* [What the task asks]:
A complete answer lists every line of the entries below where the string "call" appears.

- - - - -

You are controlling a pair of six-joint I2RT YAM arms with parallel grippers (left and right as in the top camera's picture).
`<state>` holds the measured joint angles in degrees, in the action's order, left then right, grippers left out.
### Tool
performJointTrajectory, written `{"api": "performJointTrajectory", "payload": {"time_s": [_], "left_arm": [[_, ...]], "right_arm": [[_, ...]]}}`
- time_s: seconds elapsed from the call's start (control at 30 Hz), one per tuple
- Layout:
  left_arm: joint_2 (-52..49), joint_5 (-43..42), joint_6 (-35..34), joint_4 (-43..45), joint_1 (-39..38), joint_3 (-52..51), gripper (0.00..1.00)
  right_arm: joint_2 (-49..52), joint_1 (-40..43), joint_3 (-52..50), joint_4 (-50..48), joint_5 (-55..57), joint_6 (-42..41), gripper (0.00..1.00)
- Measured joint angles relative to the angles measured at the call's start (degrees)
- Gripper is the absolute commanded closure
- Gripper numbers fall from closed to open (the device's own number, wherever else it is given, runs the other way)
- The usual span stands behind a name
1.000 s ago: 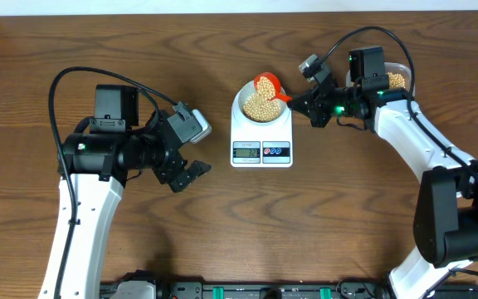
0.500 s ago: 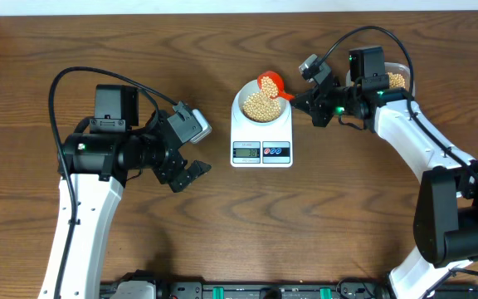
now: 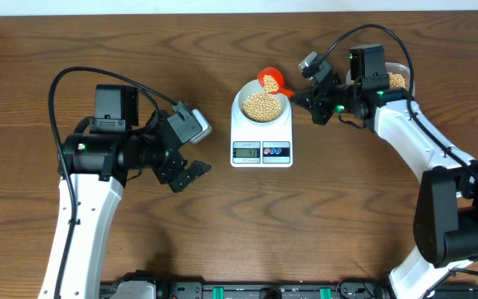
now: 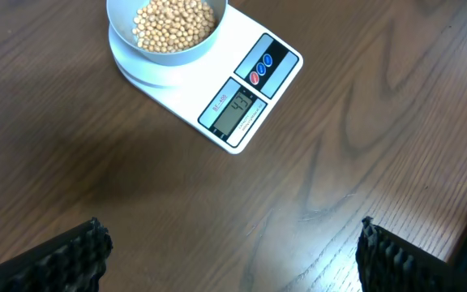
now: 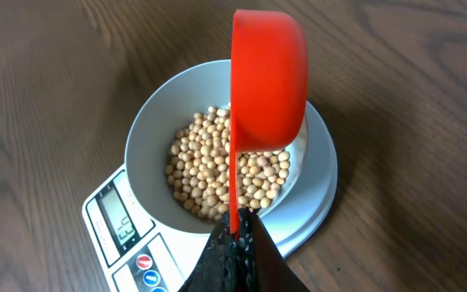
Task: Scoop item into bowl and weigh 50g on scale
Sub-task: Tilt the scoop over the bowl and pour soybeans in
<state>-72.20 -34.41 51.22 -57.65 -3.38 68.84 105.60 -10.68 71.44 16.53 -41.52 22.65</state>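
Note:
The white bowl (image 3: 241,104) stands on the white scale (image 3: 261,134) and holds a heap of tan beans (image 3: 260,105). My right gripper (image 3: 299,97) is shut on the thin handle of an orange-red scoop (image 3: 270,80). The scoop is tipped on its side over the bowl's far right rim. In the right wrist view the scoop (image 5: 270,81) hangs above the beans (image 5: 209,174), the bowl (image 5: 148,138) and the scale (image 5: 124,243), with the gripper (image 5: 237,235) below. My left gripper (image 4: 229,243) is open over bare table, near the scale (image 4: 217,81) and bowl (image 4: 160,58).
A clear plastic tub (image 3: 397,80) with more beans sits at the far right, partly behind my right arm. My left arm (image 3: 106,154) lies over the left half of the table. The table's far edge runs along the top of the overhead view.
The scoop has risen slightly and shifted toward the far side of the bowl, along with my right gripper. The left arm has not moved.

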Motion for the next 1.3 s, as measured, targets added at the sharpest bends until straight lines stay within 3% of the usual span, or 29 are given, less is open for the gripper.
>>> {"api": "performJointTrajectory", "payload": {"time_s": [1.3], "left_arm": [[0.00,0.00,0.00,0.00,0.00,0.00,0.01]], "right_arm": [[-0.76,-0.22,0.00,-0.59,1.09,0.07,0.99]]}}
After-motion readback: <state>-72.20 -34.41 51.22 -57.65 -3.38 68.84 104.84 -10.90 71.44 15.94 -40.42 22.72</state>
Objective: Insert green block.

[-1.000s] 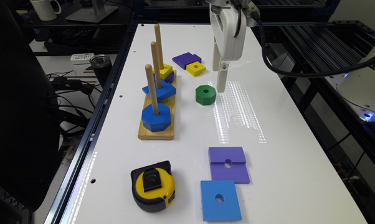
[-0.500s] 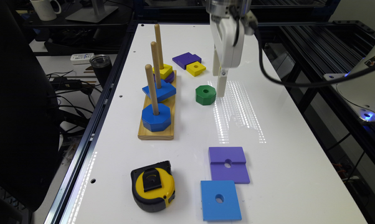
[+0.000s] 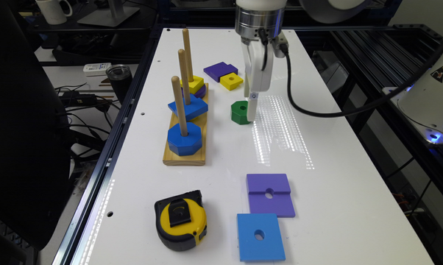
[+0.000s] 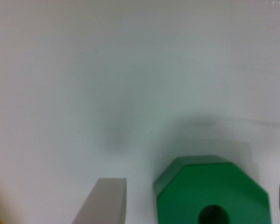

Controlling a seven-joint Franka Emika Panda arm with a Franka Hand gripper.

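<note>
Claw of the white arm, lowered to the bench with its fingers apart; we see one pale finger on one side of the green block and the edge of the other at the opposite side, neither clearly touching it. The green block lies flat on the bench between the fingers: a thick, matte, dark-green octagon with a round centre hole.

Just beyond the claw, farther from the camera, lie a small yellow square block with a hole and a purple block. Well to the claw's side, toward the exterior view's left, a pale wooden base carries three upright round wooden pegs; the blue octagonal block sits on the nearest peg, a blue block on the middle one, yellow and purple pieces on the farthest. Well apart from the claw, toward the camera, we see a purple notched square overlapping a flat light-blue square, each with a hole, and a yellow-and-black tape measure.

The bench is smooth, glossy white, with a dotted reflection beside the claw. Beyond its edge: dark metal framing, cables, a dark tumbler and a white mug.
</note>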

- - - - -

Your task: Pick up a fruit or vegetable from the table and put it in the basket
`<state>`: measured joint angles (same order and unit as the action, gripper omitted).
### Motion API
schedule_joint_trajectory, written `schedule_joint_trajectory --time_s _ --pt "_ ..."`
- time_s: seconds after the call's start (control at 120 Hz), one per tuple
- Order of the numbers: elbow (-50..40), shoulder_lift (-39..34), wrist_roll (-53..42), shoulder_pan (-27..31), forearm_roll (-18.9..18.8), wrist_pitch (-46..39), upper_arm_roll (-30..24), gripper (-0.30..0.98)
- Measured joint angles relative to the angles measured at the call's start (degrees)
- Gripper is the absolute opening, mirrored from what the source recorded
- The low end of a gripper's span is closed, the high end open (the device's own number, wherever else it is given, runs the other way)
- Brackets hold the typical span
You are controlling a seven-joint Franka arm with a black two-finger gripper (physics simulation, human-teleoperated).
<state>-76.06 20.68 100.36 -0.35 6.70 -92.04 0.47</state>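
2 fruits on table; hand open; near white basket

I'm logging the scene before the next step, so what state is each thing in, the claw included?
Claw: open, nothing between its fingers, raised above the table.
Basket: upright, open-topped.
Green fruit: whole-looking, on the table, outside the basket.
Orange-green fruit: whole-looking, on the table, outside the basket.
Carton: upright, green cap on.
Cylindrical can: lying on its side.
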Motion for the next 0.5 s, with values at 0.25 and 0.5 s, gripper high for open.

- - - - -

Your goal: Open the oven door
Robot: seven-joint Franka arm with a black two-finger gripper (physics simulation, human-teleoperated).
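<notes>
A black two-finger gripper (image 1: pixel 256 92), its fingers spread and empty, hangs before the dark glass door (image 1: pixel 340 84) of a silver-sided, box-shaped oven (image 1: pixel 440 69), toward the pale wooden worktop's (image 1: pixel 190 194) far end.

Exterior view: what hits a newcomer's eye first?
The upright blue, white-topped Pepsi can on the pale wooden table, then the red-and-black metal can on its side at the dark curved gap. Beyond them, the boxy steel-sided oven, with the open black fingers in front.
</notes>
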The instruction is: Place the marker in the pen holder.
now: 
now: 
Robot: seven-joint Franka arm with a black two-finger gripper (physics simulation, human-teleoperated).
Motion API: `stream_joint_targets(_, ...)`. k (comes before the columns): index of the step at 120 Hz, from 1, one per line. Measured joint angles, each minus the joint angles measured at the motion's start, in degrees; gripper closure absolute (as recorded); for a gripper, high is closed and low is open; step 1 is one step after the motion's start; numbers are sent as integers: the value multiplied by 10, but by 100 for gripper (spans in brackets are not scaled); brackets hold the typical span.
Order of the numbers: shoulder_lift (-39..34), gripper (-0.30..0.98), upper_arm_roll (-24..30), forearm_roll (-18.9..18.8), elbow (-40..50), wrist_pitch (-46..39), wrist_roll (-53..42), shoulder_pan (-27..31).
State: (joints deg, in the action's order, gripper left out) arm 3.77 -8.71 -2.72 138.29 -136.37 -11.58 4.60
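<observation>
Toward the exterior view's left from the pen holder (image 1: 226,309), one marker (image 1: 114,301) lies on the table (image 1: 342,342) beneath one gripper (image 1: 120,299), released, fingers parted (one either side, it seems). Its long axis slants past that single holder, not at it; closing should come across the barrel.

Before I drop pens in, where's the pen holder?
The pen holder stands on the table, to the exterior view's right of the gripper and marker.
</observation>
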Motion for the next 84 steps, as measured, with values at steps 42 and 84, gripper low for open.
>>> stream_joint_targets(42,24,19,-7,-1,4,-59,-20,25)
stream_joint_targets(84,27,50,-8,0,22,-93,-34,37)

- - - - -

* [Response to this exercise]:
- time_s: seconds elapsed from the call's start (control at 30 Hz), one per tuple
- Measured joint angles relative to the angles measured at the call's start (degrees)
- time_s: seconds after the call's start (control at 120 Hz), one per tuple
- Measured joint angles relative to the angles measured at the call's start (degrees)

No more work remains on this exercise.